The authority for the district court's holding (App. A-8) consists of a Third Circuit opinion and a district court opinion which follows it, neither of which offer reasons to warrant contradicting Monell and applying the principle of respondeat superior. See D.R. by L.R. v. Middle Bucks, 972 F.2d 1364 (3rd Cir. 1992) ("Middle Bucks"); Elliot, 799 F. Supp. at 823. Specifically, the court relied upon the Third Circuit's observation that Section 1983 liability may not lie where "private actors committed the underlying violative acts." Middle Bucks, 972 F.2d at 1376. But, as shown above, this view cannot be reconciled with Monell, which established that municipal liability turns on causation (where the municipality is a joint tortfeasor), not upon vicarious liability (where the municipality is not a joint tortfeasor). It is therefore irrelevant whether state actors or private actors committed the underlying violative act, as long as the municipality provided part of the cause for the act.(15)
Based upon the review of the facts in the above section concerning the enhancement of the risk of harm, genuine issues of material fact exist concerning whether or not there was a practice by appellees that fostered a climate in which Jamie was harmed. Stoneking, 882 F.2d at 725 ("... appellants' argument that there was no policy, custom or practice is a merits issue, which we cannot resolve on this interlocutory appeal."). The district court's grant of summary judgment on the merits should therefore be reversed.
The district court also erred in ruling that even if liability existed for school officials encouraging students to harm Jamie, the right to be free from physical abuse by private actors "was not clearly established at the time defendants conduct occurred, and defendants would be entitled to qualified immunity." App. A-9. This plainly is not true as a matter of law with respect to the School District. Owen, 445 U.S. at 650. The court also erred in granting qualified immunity to the individual defendants because the right Jamie asserts was clearly established.

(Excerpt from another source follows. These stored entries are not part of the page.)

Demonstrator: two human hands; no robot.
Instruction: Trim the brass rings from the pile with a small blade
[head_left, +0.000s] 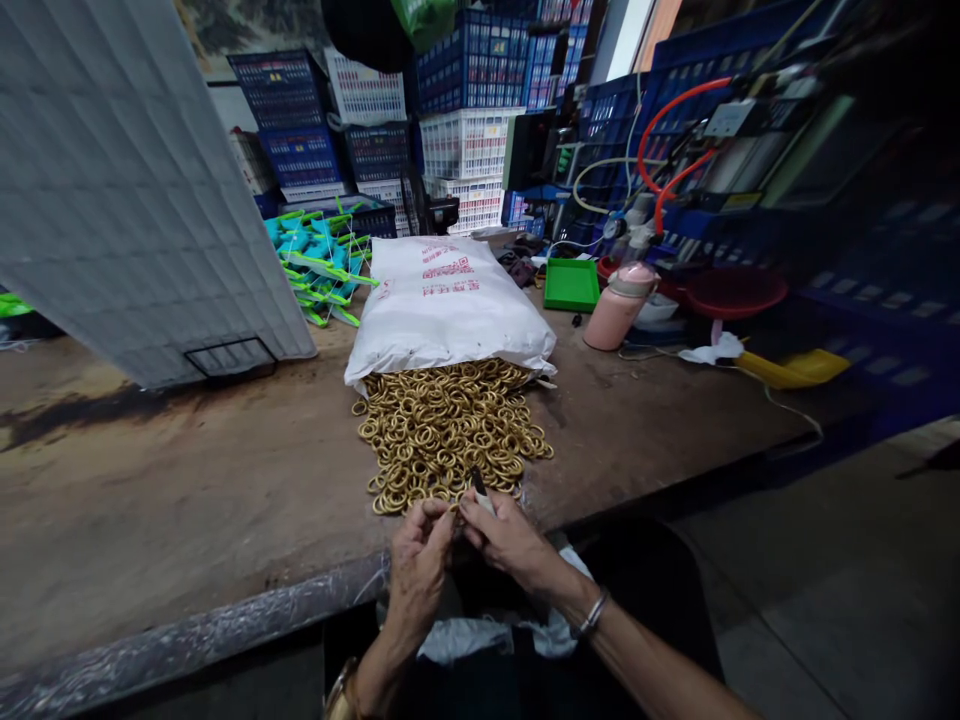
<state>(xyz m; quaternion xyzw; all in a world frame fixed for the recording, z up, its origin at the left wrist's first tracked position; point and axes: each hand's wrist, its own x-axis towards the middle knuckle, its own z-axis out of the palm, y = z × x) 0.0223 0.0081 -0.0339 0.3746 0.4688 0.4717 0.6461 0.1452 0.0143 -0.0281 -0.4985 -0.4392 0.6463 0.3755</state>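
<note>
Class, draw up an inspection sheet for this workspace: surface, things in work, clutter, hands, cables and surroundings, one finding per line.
Surface: brown table, darkly stained at the left.
Things in work: a heap of gold-coloured rings lies at the near end of a white bag.
Clutter: green tray and pink bottle right of the bag; teal-and-green items left.
Left hand: fingers pinched at a small ring.
Right hand: holds a small pale-handled tool, dark tip outward.
Cables: red tubes loop from equipment at the right.
Surroundings: stacked blue and white crates behind; pale ribbed panel at left.
</note>
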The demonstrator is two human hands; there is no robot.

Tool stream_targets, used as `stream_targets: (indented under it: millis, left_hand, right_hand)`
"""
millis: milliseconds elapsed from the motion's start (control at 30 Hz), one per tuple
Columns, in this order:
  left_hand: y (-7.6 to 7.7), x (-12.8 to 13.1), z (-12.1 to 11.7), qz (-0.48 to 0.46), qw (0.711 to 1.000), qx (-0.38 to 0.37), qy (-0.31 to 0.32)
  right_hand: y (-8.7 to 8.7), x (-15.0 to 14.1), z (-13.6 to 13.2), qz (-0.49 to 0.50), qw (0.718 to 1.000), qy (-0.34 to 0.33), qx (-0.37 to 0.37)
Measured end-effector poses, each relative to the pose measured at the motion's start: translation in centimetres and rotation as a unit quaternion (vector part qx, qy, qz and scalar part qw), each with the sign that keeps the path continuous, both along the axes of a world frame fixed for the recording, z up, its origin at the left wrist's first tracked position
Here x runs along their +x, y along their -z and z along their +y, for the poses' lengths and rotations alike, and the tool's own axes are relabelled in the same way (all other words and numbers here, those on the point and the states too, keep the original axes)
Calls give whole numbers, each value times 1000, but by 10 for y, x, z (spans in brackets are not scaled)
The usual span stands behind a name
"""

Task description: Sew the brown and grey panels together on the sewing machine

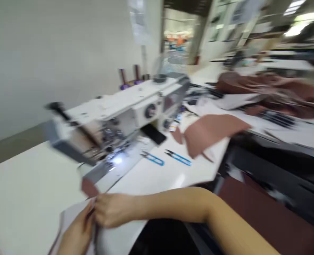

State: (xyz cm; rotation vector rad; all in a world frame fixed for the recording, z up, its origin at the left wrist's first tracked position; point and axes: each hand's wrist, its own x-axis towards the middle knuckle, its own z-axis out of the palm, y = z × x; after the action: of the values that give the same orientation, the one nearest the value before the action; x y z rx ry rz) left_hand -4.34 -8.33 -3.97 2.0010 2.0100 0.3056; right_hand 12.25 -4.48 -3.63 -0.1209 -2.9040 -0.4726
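At the lower left, my left hand [76, 232] grips a pale-backed fabric piece [68, 214] with a dark edge. Close against it, my right hand [116, 209] has its fingers closed on the same piece. A reddish-brown flap [89, 187] sticks out just beyond my fingers, beside the machine bed; whether it belongs to that piece I cannot tell. In front of my hands stands a white sewing machine [125, 109], its lamp lit at the needle area. Motion blur hides the fingertips.
Two blue thread snips [153, 158] [178, 157] and a black phone [153, 134] lie right of the needle area. Brown material pieces [212, 131] lie farther right. More brown material [268, 88] is heaped on the neighbouring table. A dark bin-like space [274, 177] holds brown sheets.
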Motion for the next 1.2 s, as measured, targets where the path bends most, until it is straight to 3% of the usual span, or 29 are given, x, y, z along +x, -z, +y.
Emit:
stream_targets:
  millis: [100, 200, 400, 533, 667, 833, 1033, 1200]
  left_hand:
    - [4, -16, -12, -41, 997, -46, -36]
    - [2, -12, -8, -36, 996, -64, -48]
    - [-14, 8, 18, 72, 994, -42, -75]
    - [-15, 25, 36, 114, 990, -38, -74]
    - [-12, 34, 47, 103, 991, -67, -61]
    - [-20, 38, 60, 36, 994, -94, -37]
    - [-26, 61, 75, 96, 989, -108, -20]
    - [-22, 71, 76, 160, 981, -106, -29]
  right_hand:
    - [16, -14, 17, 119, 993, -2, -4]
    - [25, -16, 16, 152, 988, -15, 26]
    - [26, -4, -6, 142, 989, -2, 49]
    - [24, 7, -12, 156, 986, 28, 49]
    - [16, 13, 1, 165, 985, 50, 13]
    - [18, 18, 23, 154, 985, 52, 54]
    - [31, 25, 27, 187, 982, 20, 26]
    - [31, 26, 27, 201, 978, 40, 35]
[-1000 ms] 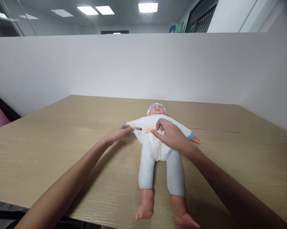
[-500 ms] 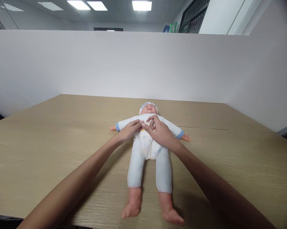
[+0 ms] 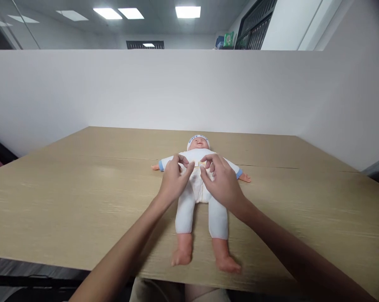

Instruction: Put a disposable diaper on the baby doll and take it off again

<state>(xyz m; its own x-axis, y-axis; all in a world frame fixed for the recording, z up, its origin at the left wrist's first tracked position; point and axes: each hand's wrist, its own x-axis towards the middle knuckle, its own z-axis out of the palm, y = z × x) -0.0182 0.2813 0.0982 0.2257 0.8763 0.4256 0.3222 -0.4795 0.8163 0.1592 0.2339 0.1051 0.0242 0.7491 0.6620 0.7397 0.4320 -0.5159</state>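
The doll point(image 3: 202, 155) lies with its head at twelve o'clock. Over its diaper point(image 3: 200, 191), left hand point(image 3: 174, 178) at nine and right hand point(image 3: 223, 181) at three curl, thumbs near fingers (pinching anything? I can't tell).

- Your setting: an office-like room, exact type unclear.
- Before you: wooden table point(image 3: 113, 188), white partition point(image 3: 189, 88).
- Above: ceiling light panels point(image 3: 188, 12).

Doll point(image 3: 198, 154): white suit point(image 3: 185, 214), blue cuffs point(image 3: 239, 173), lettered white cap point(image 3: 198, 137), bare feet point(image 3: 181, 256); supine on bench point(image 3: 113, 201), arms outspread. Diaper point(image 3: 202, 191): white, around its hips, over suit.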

It is not seriously contended that Jamie did not have a constitutional right to attend school without suffering physical abuse as well as sexual and verbal harassment. The Supreme Court, in considering the closely analogous right implicated by corporal punishment in schools, held that among the historic liberties protected by the Due Process Clause was a right to be free from unjustified intrusions on personal security. Stoneking, 882 F.2d at 727 (citing Ingraham, 430 U.S. at 673). Encouraging physical abuse of a student "is an intrusion of the schoolchild's bodily integrity not substantively different for constitutional purposes from corporal punishment by teachers." Stoneking, 882 F.2d at 727. Therefore, Jamie's constitutional right to be free of certain emotional and physical abuse was clearly established by 1977, the date of the Ingraham decision. Indeed, since physical abuse of a student "could not possibly be deemed an acceptable practice, as some view teacher-inflicted corporal punishment, a student's right to be free from such molestation may be viewed as clearly established even before Ingraham." Stoneking, 882 F.2d at 727 (citing Rochin v. California, 342 U.S. 165, 172 (1952) (substantive due process violation occurs where conduct "shocks the conscience")).
Here the emotional and physical abuse encouraged by the school officials through their perpetual failure to remove Jamie's harassers or impose any meaningful disciplinary measures, and through the segregation of Jamie (eventually into the special education class with his principal assailants), clearly rises to the level of unconstitutional harm. Reasonable persons would have known that such conduct is unconstitutional and not entitled to qualified immunity. Triad Associates, 10 F.3d at 496 (no requirement of factually identical case).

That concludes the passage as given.